Charles McAnany, PhD
Charles McAnany, PhD
Postdoctoral Research Associate
Stowers Institute for Medical Research
Charles McAnany holds a Ph.D. in Chemistry from the University of Virginia, where he specialized in molecular dynamics simulations of biomolecular assemblies and intrinsically disordered proteins. Since 2019, he has been working with Dr. Julia Zeitlinger at the Stowers Institute for Medical Research to apply machine learning techniques to genomic data in order to understand the sequence rules underlying gene regulation. His research touches on developmental signaling, structural biophysics, high-performance computing, cellular adhesion, ribonucleoprotein assembly evolution, and automated bias removal in experimental data. In his free time, he is an avid photographer, with a full darkroom in his basement capable of processing and printing negatives from his 4×5 camera.
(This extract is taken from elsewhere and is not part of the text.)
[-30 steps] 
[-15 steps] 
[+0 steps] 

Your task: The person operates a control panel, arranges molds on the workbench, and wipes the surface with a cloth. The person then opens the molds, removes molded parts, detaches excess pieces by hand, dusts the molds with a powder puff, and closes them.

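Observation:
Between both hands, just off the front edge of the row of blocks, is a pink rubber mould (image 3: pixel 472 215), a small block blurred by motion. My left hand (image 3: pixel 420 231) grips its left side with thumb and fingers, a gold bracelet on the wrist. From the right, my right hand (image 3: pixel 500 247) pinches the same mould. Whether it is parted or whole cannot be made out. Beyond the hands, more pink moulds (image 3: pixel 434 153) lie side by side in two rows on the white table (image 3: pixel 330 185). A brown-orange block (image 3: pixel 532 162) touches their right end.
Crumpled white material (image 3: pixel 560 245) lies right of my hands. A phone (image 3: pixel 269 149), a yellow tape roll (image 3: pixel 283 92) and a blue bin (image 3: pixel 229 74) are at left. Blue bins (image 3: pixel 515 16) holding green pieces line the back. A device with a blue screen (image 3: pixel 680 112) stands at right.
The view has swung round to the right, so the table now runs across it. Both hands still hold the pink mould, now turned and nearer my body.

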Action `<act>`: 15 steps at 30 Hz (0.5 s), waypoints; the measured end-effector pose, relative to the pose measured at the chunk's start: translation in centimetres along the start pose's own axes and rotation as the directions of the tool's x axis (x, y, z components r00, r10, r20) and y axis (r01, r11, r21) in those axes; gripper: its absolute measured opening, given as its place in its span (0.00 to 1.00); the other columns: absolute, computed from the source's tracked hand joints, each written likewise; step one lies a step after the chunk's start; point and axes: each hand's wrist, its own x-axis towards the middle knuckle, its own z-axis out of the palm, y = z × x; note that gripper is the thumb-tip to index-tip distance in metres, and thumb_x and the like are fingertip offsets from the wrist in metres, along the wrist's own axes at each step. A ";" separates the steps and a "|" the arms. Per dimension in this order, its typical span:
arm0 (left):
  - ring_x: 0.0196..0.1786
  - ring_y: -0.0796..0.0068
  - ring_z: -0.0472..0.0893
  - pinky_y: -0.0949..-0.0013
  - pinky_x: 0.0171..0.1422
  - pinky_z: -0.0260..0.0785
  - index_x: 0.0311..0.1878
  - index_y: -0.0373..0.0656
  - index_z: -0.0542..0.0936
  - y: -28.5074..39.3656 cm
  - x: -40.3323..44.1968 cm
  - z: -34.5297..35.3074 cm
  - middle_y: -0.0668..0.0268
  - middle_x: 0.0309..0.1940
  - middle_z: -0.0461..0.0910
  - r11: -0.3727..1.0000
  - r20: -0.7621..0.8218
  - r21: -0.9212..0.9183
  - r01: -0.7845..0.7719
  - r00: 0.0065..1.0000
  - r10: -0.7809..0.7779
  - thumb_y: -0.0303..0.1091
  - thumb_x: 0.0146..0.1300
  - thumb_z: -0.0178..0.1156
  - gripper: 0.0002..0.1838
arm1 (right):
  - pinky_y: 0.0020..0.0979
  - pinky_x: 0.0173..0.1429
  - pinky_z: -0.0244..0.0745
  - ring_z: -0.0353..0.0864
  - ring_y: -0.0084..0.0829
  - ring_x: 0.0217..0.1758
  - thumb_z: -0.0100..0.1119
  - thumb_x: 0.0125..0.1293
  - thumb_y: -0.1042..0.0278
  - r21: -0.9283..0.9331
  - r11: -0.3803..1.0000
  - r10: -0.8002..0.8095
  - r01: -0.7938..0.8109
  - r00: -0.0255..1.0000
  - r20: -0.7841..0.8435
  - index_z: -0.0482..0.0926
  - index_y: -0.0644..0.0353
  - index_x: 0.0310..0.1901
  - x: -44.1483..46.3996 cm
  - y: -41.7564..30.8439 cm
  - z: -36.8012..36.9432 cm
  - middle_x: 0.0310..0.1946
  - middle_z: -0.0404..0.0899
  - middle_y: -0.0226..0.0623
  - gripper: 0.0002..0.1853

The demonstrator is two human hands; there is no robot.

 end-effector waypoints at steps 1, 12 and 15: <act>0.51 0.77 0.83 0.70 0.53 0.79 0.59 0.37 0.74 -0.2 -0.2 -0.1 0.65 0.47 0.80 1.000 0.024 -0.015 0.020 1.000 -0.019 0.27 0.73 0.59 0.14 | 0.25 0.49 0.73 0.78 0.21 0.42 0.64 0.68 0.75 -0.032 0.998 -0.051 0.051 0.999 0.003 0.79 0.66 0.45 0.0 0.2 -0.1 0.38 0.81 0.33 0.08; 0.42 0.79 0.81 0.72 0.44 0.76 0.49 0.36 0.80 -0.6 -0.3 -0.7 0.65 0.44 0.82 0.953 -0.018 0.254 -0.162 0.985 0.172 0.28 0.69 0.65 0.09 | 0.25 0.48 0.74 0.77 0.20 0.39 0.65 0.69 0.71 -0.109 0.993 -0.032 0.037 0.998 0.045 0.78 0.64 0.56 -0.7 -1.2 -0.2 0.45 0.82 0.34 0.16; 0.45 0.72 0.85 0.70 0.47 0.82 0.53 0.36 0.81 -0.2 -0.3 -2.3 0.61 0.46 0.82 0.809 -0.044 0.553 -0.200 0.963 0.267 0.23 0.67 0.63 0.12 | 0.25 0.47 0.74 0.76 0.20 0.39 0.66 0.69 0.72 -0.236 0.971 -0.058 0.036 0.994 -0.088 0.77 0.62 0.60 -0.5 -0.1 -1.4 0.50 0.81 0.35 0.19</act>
Visualizing the Cis-Regulatory Code
Deep learning models have been successfully applied to genome-wide data, revealing interactions between transcription factors, rules of promoter behavior, nucleosome positioning sequences, and many other regulatory patterns. A key challenge in using deep learning in genomics is the difficulty of interpretation: Even if a model makes high-accuracy predictions, the internal representations it uses are highly distributed and difficult to understand directly. I have developed a technique visualize the learned sequence rules in two dimensions, showing the effect of each base in the DNA on every (predicted) property at its neighbors. These pairwise interaction maps provide a direct and visual readout of the sequence rules underpinning the cis-regulatory code, and can be used to view complex, long-range effects of multiple sequence elements. For experimental biases with short-range effects, these maps also serve to separate those biases from the underlying biological processes, even in cases where the precise nature of the bias is not known a priori. These bias-reduction techniques can be used to predict underlying biological phenomena that are otherwise hidden by experimental artifacts.